Prompt:
Down to the final line, print each entry exactly.

*** Opening of Record set ***

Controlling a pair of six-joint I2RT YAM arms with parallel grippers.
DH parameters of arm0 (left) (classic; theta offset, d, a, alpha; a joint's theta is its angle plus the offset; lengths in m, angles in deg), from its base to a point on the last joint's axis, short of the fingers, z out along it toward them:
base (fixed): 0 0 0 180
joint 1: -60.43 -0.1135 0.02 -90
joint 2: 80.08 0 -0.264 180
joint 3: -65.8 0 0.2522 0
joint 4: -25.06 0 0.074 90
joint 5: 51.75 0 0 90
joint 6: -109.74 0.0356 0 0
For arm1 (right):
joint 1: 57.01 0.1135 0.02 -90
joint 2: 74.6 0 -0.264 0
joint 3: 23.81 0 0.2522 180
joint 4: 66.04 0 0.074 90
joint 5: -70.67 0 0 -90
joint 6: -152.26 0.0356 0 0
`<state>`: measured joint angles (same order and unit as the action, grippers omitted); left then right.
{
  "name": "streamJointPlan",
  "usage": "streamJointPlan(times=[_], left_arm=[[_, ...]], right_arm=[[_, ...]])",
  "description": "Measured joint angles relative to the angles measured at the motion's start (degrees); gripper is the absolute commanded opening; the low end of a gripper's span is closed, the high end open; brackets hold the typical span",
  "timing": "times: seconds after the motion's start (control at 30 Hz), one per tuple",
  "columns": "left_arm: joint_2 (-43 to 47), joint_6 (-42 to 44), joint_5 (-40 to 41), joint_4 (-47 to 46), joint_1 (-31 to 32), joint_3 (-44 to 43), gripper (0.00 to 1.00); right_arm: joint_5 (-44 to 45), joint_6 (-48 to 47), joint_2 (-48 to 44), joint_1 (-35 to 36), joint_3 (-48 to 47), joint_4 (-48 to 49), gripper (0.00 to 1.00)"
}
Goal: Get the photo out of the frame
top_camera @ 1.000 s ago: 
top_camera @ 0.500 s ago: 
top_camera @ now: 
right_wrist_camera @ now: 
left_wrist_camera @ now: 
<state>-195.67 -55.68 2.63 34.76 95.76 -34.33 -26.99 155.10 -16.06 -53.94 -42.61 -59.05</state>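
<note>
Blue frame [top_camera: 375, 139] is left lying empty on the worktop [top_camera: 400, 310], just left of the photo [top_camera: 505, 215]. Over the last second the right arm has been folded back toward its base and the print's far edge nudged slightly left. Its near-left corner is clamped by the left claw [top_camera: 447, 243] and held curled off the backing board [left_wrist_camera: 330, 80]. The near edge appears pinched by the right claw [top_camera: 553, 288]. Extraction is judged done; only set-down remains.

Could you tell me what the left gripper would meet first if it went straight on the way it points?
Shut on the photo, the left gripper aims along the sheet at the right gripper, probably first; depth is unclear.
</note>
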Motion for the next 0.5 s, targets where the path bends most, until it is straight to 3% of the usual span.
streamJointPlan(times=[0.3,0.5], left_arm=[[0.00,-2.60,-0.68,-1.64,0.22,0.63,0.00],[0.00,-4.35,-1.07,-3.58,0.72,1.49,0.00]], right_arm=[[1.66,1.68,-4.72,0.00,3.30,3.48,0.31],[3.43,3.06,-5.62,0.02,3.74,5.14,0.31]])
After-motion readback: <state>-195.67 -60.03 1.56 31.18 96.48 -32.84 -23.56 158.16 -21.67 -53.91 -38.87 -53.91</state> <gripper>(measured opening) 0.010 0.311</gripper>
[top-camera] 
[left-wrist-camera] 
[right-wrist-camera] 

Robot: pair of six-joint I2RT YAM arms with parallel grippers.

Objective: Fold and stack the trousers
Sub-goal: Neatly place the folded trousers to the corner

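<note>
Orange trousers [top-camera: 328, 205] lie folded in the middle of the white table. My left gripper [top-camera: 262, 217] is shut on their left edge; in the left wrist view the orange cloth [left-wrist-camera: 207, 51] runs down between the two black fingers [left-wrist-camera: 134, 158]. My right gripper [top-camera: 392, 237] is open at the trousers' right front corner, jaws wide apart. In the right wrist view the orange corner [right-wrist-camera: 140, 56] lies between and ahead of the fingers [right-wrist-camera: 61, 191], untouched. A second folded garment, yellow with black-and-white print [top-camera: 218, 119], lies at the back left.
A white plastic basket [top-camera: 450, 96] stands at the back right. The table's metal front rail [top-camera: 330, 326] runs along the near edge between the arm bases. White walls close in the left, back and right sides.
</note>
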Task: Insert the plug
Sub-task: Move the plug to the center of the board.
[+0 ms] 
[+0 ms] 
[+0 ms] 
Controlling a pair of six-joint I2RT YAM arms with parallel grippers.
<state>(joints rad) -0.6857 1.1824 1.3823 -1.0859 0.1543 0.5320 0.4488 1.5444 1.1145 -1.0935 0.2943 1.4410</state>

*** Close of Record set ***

Problem solution:
Controlling a pair of six-joint I2RT YAM arms with parallel grippers.
DH parameters of arm0 (left) (classic; theta offset, d, a, alpha; a joint's theta is its angle plus the offset; lengths in m, angles in deg), from its base to a point on the last joint's axis, short of the fingers, z out along it toward them:
base (fixed): 0 0 0 180
joint 1: -60.43 -0.1135 0.02 -90
joint 2: 80.08 0 -0.264 180
joint 3: -65.8 0 0.2522 0
joint 4: -25.06 0 0.074 90
joint 5: 51.75 0 0 90
joint 6: -109.74 0.0356 0 0
For arm1 (right):
joint 1: 57.01 0.1135 0.02 -90
joint 2: 74.6 0 -0.264 0
joint 3: 23.81 0 0.2522 180
joint 4: 66.04 0 0.074 90
joint 5: -70.67 0 0 -90
joint 6: -152.26 0.0356 0 0
`<state>`: measured joint angles (same order and unit as the action, grippers omitted); left then right.
{
  "name": "streamJointPlan",
  "usage": "streamJointPlan(times=[_], left_arm=[[_, ...]], right_arm=[[_, ...]])",
  "description": "Measured joint angles relative to the angles measured at the motion's start (degrees); gripper is the absolute commanded opening; the low end of a gripper's span is closed, the high end open; brackets hold the typical span",
  "timing": "times: seconds after the motion's start (control at 30 Hz), one per tuple",
  "columns": "left_arm: joint_2 (-43 to 47), joint_6 (-42 to 44), joint_5 (-40 to 41), joint_4 (-47 to 46), joint_1 (-31 to 32), joint_3 (-44 to 43), gripper (0.00 to 1.00); right_arm: joint_5 (-44 to 45), joint_6 (-48 to 47), joint_2 (-48 to 44), joint_1 (-35 to 36), joint_3 (-48 to 47), joint_4 (-48 to 49), gripper (0.00 to 1.00)"
}
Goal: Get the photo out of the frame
top_camera @ 1.000 s ago: 
top_camera @ 0.500 s ago: 
top_camera @ now: 
right_wrist_camera @ now: 
left_wrist_camera @ now: 
<state>-195.67 -55.68 2.63 34.76 95.76 -34.33 -26.99 155.10 -16.06 -53.94 -42.61 -59.05</state>
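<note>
Blue frame [top_camera: 375, 139] is left lying empty on the worktop [top_camera: 400, 310], just left of the photo [top_camera: 505, 215]. Over the last second the right arm has been folded back toward its base and the print's far edge nudged slightly left. Its near-left corner is clamped by the left claw [top_camera: 447, 243] and held curled off the backing board [left_wrist_camera: 330, 80]. The near edge appears pinched by the right claw [top_camera: 553, 288]. Extraction is judged done; only set-down remains.

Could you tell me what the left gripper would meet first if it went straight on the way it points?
Shut on the photo, the left gripper aims along the sheet at the right gripper, probably first; depth is unclear.
</note>
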Motion for the next 0.5 s, targets where the path bends most, until it is straight to 3% of the usual span.
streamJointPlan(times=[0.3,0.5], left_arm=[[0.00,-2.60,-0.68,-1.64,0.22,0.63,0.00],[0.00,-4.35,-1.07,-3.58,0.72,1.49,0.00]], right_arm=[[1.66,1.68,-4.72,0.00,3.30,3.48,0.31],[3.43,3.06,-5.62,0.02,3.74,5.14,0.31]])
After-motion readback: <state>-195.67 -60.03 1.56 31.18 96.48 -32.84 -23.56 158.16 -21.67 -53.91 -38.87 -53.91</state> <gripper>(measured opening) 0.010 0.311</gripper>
[top-camera] 
[left-wrist-camera] 
[right-wrist-camera] 

Robot: pair of six-joint I2RT YAM arms with parallel grippers.

Objective: Fold and stack the trousers
Sub-goal: Neatly place the folded trousers to the corner

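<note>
Orange trousers [top-camera: 328, 205] lie folded in the middle of the white table. My left gripper [top-camera: 262, 217] is shut on their left edge; in the left wrist view the orange cloth [left-wrist-camera: 207, 51] runs down between the two black fingers [left-wrist-camera: 134, 158]. My right gripper [top-camera: 392, 237] is open at the trousers' right front corner, jaws wide apart. In the right wrist view the orange corner [right-wrist-camera: 140, 56] lies between and ahead of the fingers [right-wrist-camera: 61, 191], untouched. A second folded garment, yellow with black-and-white print [top-camera: 218, 119], lies at the back left.
A white plastic basket [top-camera: 450, 96] stands at the back right. The table's metal front rail [top-camera: 330, 326] runs along the near edge between the arm bases. White walls close in the left, back and right sides.
</note>
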Task: Insert the plug
Sub-task: Move the plug to the center of the board.
[+0 ms] 
[+0 ms] 
[+0 ms] 
Controlling a pair of six-joint I2RT YAM arms with parallel grippers.
<state>(joints rad) -0.6857 1.1824 1.3823 -1.0859 0.1543 0.5320 0.4488 1.5444 1.1145 -1.0935 0.2943 1.4410</state>

There is nothing more to add to this answer.